Fig. 14 is a perspective view of a clamp sleeve and gear shaft as a unit attached to a three-jaw chuck for clamping in place in accordance with an embodiment of the present utility model.

Fig. 15 is a reference view (which corresponds to fig. 14 and is substantially identical) of a work site when the clamp sleeve and gear shaft are clamped in place as a unit on the three-jaw chuck in an embodiment of the present utility model.

Detailed Description

The utility model is further illustrated by the following examples in conjunction with the accompanying drawings:

examples: referring to fig. 5-6, a clamp sleeve comprises three arcuate clamping plates 1; the three arc clamping plates 1 are sequentially and rotatably connected.

Referring to fig. 5-6, a limit baffle 1-1 is arranged on the front end face of each arc clamping plate 1. Referring to fig. 11, the limit stop 1-1 is adapted to be in contact engagement with the rear surface of the flange N-2 of the gear shaft N-1 during clamping.

Referring to fig. 7-8, when the three arc clamping plates 1 are mutually rotated to be concentric, a sleeve body 2 with a gap 2-1 is formed, and the following requirements are satisfied: the inner diameter of the sleeve body 2 is matched with the outer diameter of the middle neck section N-12 of the gear shaft N-1 to concentrically clamp the middle neck section N-12 of the gear shaft N-1 (see FIG. 11); the outer diameter of the sleeve body 2 is larger than the outer diameter of the fluted disc N-6 of the gear shaft N-1 (the claw of the three-claw chuck can be prevented from being clamped to the fluted disc N-6 during clamping, and the damage and the interference can be avoided).

Preferably, the thickness of the arc clamping plate 1 is 16-30mm.

Preferably, the width of the gap opening 2-1 is 2-10mm.

Preferably, the axial length of the arc clamping plate 1 is 100-200mm. The middle neck section N-12 of the gear shaft N-1 is long in axial clamped length, so that the clamping effect can be improved and better.

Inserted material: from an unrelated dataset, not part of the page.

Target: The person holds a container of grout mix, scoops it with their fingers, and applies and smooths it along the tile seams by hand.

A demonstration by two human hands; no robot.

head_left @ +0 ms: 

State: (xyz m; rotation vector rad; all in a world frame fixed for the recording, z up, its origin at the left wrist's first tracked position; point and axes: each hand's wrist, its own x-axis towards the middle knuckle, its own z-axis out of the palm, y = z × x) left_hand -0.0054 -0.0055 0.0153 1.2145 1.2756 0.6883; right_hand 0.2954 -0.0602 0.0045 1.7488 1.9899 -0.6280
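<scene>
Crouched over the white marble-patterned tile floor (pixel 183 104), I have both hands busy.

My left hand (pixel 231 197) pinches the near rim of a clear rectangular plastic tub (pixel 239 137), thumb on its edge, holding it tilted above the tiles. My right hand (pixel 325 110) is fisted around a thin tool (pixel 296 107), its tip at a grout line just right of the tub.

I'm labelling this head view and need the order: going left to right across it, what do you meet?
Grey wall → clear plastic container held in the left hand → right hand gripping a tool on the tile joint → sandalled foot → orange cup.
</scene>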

Preferably, the adjacent ends of the two arc clamping plates 1 are rotatably connected through a rotating pin 3.

Preferably, the limit baffle 1-1 is fan-shaped.

Preferably, the thickness of the limit baffle 1-1 is 5-15mm.

In the clamping process, the clamp sleeve is firstly sleeved on the middle neck section N-12 of the gear shaft N-1 in an unfolding state, then the three arc clamping plates 1 are rotated to be in the shape of a sleeve body 2 to sleeve and clamp the middle neck section N-12 of the gear shaft N-1 (see fig. 11-13), then the clamp sleeve is integrally inserted into a three-jaw chuck M of a lathe, three jaws M-1 of the three-jaw chuck M clamp the three arc clamping plates 1 respectively, the three jaws M-1 are respectively in surface contact with three limit baffles 1-1, and the three limit baffles 1-1 are in surface contact with the rear surface of a flange plate N-2 of the gear shaft N-1 to finish positioning and clamping (see fig. 14-15).

The clamp sleeve has the following characteristics and is analyzed as follows:

firstly, when in clamping, the three-jaw chuck M is sleeved by the clamp to clamp the middle neck section N-12 on the gear shaft N after lining, and the axial distance between the middle neck section N-12 and the positioning ring N-3 is extremely small, so that the free arm of the positioning ring N-3 is extremely short when in turning in the working procedure, and the radial runout, roundness, coaxiality and dimensional accuracy of the positioning ring N-3 after the inner and outer circles of a vehicle are machined can be improved;

secondly, during clamping, the inner diameter of the sleeve body 2 is matched with the outer diameter of the middle neck section N-12 of the gear shaft N-1, so that the inner wall of the sleeve body 2 almost completely surrounds the outer wall of the middle neck section N-12 of the gear shaft N-1 in the circumferential direction, the clamping can be basically ignored and kept concentric due to the small width of the gap, the contact area is increased, loosening can be reduced, meanwhile, the stress of the neck section N-12 cannot be concentrated, extrusion deformation is avoided, the outer circle surface is not easily damaged, and the appearance and the surface precision can be ensured;

thirdly, during clamping, the three clamping claws are in surface contact with the three limit baffles 1-1, and the three limit baffles 1-1 are in surface contact with the rear surface of the flange N-2 of the gear shaft N-1, so that the consistency of the standard of the flange N-2 of each gear shaft N-1 on a main shaft after clamping can be ensured, only the tool setting is required when a first workpiece is machined, and the tool setting is not required when a second workpiece and more identical workpieces are clamped and continuously machined, so that the machining efficiency can be greatly improved, the production cost is reduced, and the consistency of the size and the precision of batch products is also ensured;

fourth, because the sleeve body 2 is provided with the gap opening 2-1 during clamping, the problem that the middle neck section N-12 of the gear shaft N-1 can not be tightly sleeved due to small dimensional tolerance can be prevented;

fifth, because the clamp is sleeved on the three-jaw chuck and can be freely removed, the three-jaw chuck is not changed in structure, the three-jaw chuck still keeps original shape, the normal original function of the three-jaw chuck is not affected, and other different workpieces can be clamped and processed.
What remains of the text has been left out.